Long non‑coding RNA ZEB1‑AS1 indicates poor prognosis and promotes melanoma progression through targeting miR‑1224‑5p
- Authors:
- Published online on: November 23, 2018 https://doi.org/10.3892/etm.2018.7005
- Pages: 857-862
Abstract
Introduction
Melanoma is a type of malignant tumor derived from melanocytes, which are abundant in the skin and are also present in the mucosa, intestines and eye (1). In 2015, an estimated 3.1 million cases of melanoma were diagnosed globally, and 59,800 associated mortalities were registered (2). Melanoma is the most malignant tumor type in the skin with a high possibility of distant metastasis (3). At present, skin biopsy is widely used for clinical diagnosis. This is usually followed by an extensive excision of the affected scar or tumor (4). However, the 5-year survival rates of patients with melanoma at stage I, II, III and IV are only 94, 44, 38 and 4.6%, respectively (5). Therefore, it is urgent to further investigate the molecular mechanisms of melanoma in order to develop novel strategies for its early diagnosis and treatment.

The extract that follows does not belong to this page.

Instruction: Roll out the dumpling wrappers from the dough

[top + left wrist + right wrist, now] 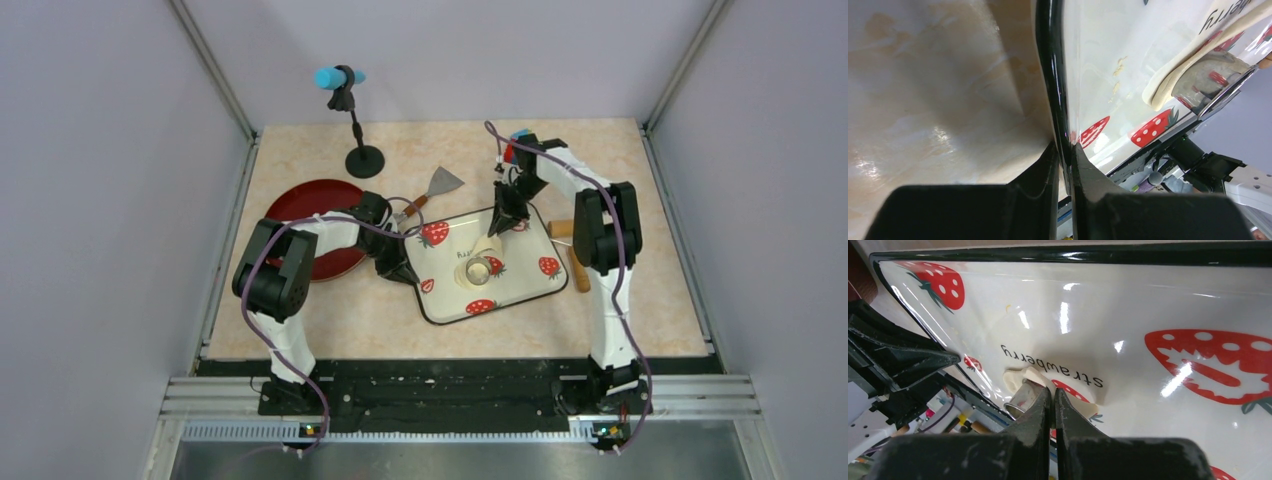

Long non-coding RNAs (lncRNAs) are transcripts of >200 nucleotides in length that are not translated into protein (6). An increasing number of studies confirmed that certain lncRNAs participate in carcinogenesis and metastasis of melanoma. For instance, long intergenic non-protein coding RNA 673 has been reported to increase melanoma cell invasion by upregulating the expression of matrix metalloproteinase 9, and further affects melanoma survival (7). Furthermore, Wei et al (8) confirmed that urothelial cancer associated 1 (UCA1) was negatively correlated with microRNA (miR)-507, while it was positively correlated with forkhead box (FOX)M1, and that the UCA1/miR-507/FOXM1 axis participates in the invasion, proliferation and changes in the cell cycle associated with the pathogenesis of melanoma. In vivo, metastasis-associated lung adenocarcinoma transcript 1 was also identified as a critical regulator in melanoma development by participating in integrin subunit β1 signal activation (9).
lncRNA zinc finger E-box binding homeobox 1 (ZEB1) antisense RNA 1 (ZEB1-AS1) originates from the promoters of ZEB1. The molecular mechanisms of action of ZEB1-AS1 have been investigated in various diseases, including osteosarcoma (10), glioma (11), prostate cancer (12) and non-small cell lung carcinoma (13). In a previous study, ZEB1-AS1 was confirmed to promote metastasis of hepatocellular tumors and it was indicated to serve as a biomarker to predict poor prognosis (14). Furthermore, ZEB1-AS1 was also confirmed to regulate the level of miR-200s and then participate in cell proliferation and migration of osteosarcoma (15).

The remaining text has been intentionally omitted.